The biggest difference between Sharjah and the other emirates appears to be in the willingness of certain members of Sharjah’s royal family to break ranks with the political consensus but without transgressing the state’s red lines, i.e., only on specific issues that are de-coupled from UAE national security. For example, as the UAE unveiled new plans to offer citizenship to a select group of foreigners in late January, Jawaher al-Qasimi, who also heads the Supreme Council for Family Affairs in Sharjah, took to Twitter to highlight the fact that Emirati women do not have the same right to automatically pass on citizenship to their children as Emirati men do. She wrote, “Naturalization of the children of female citizens. Demand. Employment of Emiratis. Demand.”

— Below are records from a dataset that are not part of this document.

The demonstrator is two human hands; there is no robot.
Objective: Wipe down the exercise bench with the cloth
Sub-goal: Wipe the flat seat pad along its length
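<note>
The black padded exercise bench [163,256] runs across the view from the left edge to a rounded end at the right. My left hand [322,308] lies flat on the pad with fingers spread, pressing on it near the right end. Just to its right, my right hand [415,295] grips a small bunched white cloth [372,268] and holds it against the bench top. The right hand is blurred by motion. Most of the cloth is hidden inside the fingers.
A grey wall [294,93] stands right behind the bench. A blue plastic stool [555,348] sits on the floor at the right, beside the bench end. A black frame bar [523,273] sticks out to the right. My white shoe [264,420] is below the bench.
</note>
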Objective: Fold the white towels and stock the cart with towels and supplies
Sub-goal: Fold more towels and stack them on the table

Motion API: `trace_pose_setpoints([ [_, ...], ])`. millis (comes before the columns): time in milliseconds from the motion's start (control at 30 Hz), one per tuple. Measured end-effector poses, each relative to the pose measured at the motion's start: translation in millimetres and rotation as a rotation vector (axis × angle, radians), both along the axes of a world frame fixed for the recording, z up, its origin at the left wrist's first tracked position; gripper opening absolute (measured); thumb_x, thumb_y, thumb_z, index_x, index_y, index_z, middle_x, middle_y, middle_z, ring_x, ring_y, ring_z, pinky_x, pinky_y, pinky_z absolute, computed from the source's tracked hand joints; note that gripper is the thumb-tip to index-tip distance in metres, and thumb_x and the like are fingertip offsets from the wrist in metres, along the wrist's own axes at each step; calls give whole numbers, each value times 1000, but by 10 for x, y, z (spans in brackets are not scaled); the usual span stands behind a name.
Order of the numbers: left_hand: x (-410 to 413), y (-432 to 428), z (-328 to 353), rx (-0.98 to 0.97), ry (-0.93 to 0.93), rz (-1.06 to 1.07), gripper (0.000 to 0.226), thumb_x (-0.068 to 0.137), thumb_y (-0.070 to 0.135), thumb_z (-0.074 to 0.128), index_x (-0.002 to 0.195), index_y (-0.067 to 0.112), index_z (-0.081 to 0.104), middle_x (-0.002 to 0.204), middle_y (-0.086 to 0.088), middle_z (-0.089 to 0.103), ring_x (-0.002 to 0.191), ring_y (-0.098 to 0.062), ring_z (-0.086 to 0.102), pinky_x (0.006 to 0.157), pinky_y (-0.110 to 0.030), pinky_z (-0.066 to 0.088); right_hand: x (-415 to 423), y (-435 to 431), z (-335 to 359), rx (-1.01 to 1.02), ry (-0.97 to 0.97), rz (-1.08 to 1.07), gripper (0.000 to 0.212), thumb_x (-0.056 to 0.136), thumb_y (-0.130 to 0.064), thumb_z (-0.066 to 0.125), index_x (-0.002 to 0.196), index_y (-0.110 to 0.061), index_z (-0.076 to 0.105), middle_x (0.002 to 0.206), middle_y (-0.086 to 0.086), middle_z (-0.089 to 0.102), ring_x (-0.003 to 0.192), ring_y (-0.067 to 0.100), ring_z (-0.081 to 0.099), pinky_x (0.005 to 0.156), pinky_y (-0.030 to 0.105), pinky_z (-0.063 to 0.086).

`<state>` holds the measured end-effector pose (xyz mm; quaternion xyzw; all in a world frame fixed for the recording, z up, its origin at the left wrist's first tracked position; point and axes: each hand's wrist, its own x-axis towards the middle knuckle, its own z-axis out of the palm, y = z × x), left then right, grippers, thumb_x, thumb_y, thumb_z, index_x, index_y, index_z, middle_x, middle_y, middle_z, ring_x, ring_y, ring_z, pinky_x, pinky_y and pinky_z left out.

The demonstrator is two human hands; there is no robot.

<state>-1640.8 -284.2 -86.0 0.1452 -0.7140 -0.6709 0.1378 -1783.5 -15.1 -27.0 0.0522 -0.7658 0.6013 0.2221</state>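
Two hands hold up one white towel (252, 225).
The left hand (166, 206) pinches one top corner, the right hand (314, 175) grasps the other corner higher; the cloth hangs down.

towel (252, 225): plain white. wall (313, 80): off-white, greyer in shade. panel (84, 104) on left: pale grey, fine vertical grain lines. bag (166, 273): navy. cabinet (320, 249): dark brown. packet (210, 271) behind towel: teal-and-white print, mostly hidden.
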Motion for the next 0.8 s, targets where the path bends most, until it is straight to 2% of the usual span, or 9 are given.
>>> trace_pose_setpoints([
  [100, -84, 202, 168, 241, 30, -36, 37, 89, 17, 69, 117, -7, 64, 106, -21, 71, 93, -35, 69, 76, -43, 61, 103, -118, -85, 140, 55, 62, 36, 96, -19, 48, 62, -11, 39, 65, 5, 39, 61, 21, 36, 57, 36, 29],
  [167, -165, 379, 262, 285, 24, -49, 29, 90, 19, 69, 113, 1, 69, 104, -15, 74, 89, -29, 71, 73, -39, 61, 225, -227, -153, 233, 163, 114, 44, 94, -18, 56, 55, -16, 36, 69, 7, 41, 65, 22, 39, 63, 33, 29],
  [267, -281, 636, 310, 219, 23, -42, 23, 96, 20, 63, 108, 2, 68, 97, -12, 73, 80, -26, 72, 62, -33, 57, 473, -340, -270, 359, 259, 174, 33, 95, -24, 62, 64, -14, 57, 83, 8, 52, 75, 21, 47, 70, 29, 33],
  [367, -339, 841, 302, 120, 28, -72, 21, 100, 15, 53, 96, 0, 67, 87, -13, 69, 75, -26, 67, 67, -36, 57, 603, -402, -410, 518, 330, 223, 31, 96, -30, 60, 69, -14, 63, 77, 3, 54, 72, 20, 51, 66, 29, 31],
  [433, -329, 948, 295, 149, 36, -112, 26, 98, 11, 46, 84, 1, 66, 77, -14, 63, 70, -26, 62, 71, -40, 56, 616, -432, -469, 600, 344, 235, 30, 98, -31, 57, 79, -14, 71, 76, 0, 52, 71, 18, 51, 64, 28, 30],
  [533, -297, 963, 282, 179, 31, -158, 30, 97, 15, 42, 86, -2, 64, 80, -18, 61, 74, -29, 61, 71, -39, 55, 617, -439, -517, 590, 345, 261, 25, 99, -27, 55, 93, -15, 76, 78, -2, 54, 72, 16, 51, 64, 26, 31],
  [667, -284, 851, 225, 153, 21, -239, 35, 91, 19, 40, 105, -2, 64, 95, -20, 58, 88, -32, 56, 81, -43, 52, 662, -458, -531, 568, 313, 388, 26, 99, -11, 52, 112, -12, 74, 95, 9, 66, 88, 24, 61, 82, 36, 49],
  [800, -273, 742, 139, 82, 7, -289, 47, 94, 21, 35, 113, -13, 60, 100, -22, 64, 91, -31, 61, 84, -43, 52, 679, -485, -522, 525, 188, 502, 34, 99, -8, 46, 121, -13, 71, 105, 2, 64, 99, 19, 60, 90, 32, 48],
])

In another case, a member of the Sharjah royal family and organizer of International Dubai Fashion Week, Hend Faisal al-Qasimi, called out Saurabh Upadhyay, an Indian national working in the UAE in April 2020, for being “openly racist and discriminatory.” Unusually, she went on to publish a front-page opinion piece in Gulf News on the topic. Her approach diverged considerably from the central government, which has not voiced such concerns in public, if at all, due to raison d’etat.
Sharjah tends to demonstrate a greater degree of autonomy than the UAE’s other emirates. While the overriding reason for this independent policy in the past has been to maintain important trade relations, contemporary political expression has been driven largely by a series of religious and economic issues. Responses have been tempered by state consolidation, care to avoid direct criticism, and room in the Emirati political system to cater to some diversity of political and religious thought for the purpose of maintaining national unity.